One thing to keep in mind if you are planning to char your tomatoes and lettuce indoor is that it creates A LOT OF SMOKE. A LOT OF IT! So remember to turn on your exhaust fan to high and maybe even open a few windows. If you have an outdoor area and a portable burner, char it outside. That is what I did and I am happy I did.
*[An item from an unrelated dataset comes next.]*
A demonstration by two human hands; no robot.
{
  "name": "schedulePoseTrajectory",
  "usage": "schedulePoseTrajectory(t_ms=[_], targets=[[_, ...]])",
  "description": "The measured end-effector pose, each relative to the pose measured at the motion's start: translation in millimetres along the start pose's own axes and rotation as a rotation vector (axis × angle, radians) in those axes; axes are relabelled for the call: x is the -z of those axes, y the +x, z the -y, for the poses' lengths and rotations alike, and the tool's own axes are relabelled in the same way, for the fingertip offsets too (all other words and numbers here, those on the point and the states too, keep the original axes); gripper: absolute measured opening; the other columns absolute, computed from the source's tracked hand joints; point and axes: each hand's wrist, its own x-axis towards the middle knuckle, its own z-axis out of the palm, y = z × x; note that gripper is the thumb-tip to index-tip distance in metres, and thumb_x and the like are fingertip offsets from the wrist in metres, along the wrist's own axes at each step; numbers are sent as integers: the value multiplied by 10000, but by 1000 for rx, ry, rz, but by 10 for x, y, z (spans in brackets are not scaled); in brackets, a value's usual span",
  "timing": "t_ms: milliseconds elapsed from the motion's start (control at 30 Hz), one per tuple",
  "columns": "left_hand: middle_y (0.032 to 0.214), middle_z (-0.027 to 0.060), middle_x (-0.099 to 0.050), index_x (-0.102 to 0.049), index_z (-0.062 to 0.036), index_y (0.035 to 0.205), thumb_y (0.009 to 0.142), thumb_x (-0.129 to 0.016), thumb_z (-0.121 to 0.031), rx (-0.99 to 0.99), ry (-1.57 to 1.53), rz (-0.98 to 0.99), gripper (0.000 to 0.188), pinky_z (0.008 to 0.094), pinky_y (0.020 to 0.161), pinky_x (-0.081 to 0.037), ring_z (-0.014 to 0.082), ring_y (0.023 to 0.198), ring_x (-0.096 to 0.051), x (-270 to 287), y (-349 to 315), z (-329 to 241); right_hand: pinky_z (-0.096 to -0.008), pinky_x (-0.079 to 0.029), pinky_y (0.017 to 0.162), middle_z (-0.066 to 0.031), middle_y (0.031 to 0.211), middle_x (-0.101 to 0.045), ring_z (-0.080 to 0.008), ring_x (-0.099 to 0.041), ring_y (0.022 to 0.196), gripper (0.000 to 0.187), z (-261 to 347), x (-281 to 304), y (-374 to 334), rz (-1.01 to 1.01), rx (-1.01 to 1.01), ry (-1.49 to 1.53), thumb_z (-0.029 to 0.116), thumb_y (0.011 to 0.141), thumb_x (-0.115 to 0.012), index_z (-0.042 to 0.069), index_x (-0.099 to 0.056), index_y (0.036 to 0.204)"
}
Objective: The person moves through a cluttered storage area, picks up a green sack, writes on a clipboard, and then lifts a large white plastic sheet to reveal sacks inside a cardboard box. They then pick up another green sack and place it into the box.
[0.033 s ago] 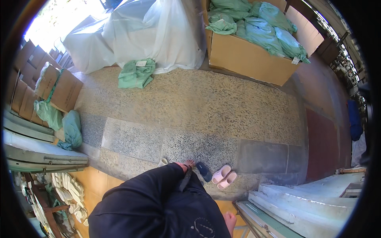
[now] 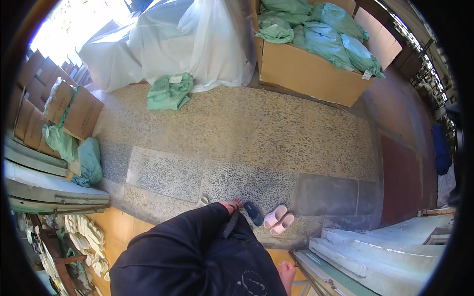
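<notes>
Left hand (image 2: 231, 205) hangs at the dark trousers (image 2: 247, 251); pink slippers (image 2: 278, 219) lie near; green bundle (image 2: 169, 92) well apart.

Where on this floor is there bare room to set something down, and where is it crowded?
The widest free patch is the speckled stone floor between the folded green bundle, the big cardboard box and the pink slippers. The red strip to the right is bare too. The left edge is crowded with stacked cartons and green bags.

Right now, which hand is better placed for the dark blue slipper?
Left, probably. The left hand is stretched out beside the dark blue slipper; the right hand sits back by the body.
</notes>
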Motion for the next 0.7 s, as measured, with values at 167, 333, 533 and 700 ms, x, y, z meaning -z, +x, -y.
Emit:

Of course you can also char on an outdoor grill as well.
Vermicelli Noodle Salad with Charred Tomatoes, Romaine Lettuce, and Shrimp
FISH SAUCE DRESSING (makes 2 cups)
1/2 cup hot water
1/2 cup cold water
1/4 cup sugar
1/4 cup fish sauce
3 tblsp lime juice, fresh squeezed, about 1.5 to 2 limes
1 head of garlic
3 bird’s eye chili pepper (Thai chili pepper)
Deseed the bird’s eye chili pepper or leave the seeds in if you want the dressing to be extra spicy. Finely mince the garlic and bird’s eye chili together. Set aside.
In a large glass bowl, add the sugar and hot water. Stir until the sugar is dissolve. Add the minced garlic and chili pepper, cold water, fish sauce, and lime juice. Mix well. Chill the dressing for at least 30 minutes. Dressing can be made overnight.
VERMICELLI NOODLE SALAD
1/2 lb medium shrimp (31/35 count size), 16 shrimps
1 tsp fish sauce
1 tsp olive oil
1/2 tsp sugar
1/2 tsp black pepper, freshly ground
1 lb Vietnamese vermicelli noodle (bun giang tay)
6 plum tomatoes
4 whole romaine lettuce
1/4 whole red onion
1 bunch mint
1 bunch Thai basil
1 bunch perilla leaves
1 bunch cilantro
Deshell and devein the shrimps. Rinse under cold water and pat dry. Place shrimps in a glass bowl and add fish sauce, olive oil, sugar, and black pepper. Mix well and marinate for 30 minutes.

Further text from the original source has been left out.